Quote only the lines from the top of the listing below down to and including the line with "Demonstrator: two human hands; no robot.".
====== Supplied information
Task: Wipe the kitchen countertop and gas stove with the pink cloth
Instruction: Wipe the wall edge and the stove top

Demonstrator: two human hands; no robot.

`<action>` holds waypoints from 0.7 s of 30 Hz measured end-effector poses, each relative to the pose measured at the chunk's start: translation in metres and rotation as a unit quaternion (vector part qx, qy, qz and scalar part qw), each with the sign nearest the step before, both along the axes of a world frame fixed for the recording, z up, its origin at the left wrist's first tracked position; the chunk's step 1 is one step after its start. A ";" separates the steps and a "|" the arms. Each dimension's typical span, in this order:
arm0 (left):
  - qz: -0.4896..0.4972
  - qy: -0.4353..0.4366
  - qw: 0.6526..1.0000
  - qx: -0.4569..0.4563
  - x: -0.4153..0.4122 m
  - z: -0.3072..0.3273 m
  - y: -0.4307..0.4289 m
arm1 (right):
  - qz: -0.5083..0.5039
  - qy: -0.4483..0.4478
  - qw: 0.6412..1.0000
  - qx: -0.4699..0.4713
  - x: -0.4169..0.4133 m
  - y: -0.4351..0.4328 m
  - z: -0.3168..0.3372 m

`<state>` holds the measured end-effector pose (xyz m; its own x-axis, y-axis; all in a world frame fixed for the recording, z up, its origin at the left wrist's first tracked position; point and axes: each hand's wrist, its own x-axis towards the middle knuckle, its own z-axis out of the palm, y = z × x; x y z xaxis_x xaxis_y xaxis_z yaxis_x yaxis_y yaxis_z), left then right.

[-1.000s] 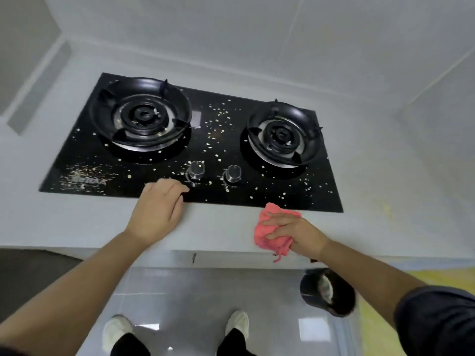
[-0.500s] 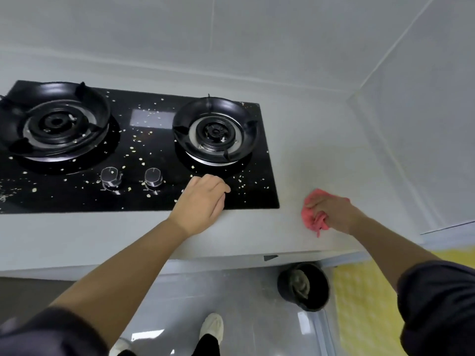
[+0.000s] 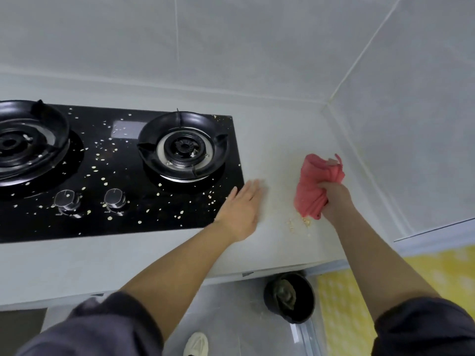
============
## [Result of the task]
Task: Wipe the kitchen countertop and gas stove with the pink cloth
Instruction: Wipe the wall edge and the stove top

Demonstrator: two human hands; no robot.

What this exercise required is now done.